Hunting in pods of thirty to fifty individuals, the Killer Whales decimated Meg nurseries. Within the span of a hundred thousand years, very few of Mother Nature’s apex predators remained.
It would be the nurseries located along the coastline of the Mariana Island chain that prevented the species from going extinct. Driven from the shallows of the archipelago by Orca, the survivi
ng Meg pups went deep, escaping the mammals and, in the process, discovering a warm water habitat in the deepest canyon on the planet.
*
The juvenile female continued on her southwesterly course, navigating around skyscraper-tall black smokers on a swiftly moving current that allowed her to expend little effort. Although there was no visible light in the trench, the Meg could still see. Adaptation and evolution equipped the shark’s eyes with a reflective layer behind the retina that offered wisps of nocturnal vision. Normally black, the Megalodon of the Mariana Trench had developed blue-gray eyes, a common trait found among albinos. The loss of the species’ lead-gray dorsal pigment had occurred over eons—an adaptation to an existence quarantined in perpetual darkness.
The female glided effortlessly through the tropical void, her massive torpedo-shaped body undulating in slow snake-like movements. As her flank muscles contracted, the Megalodon’s caudal fin and aft portion pulled in a powerful rhythmic motion, propelling the shark forward. The immense half-moon shaped tail provided maximum thrust with minimal drag, while the fin’s caudal notch, located in the upper lobe, further streamlined the water flow.

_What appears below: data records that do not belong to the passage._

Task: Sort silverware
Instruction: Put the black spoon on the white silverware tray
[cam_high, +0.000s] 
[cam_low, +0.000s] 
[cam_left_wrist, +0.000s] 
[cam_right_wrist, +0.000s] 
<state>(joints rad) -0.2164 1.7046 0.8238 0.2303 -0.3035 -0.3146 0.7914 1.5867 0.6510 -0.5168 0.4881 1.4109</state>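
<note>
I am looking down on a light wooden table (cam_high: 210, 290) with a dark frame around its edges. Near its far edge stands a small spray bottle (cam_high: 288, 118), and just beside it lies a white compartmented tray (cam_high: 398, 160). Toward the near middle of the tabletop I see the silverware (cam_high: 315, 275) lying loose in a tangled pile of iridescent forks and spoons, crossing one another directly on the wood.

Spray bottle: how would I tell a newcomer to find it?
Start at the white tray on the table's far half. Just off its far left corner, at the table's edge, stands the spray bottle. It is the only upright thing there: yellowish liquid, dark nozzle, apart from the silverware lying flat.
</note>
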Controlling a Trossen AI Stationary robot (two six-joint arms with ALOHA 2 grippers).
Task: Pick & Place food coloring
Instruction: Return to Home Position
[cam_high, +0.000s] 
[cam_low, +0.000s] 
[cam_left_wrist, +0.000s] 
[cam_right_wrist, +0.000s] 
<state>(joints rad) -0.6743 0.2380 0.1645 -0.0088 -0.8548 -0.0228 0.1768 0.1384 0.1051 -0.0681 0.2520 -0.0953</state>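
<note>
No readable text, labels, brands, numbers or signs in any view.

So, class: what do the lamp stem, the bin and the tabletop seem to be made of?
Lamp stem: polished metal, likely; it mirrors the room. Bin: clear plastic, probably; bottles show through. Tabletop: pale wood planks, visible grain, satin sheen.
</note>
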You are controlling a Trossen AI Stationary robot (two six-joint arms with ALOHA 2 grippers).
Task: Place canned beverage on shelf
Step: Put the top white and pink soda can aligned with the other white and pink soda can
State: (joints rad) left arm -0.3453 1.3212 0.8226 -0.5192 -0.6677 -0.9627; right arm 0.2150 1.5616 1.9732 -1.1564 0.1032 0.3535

Stabilizing the Megalodon’s forward thrust were her broad pectoral fins, which provided lift and balance like the wings of a passenger airliner. Her dorsal fin rose atop her back like a six-foot sail, acting as a rudder. A smaller pair of pelvic fins, a second dorsal, and a tiny anal fin rounded out the complement, everything synchronized and perfected over 400 million years of evolution.
The female inhaled her environment through two grapefruit-size directional nostrils, her brain processing an elixir of chemicals and excretions as traceable as smoke in a kitchen.
Ahead, moving through the canyon as one, were thousands of giant cuttlefish.
While the Meg had been tracking the school for weeks, there had been no urgency to feed. Feeding required hunting and hunting expended energy. With her core temperature approximating that of her environment, the huntress could go weeks without feeding—provided she remained in the balmy depths in a non-predatory state.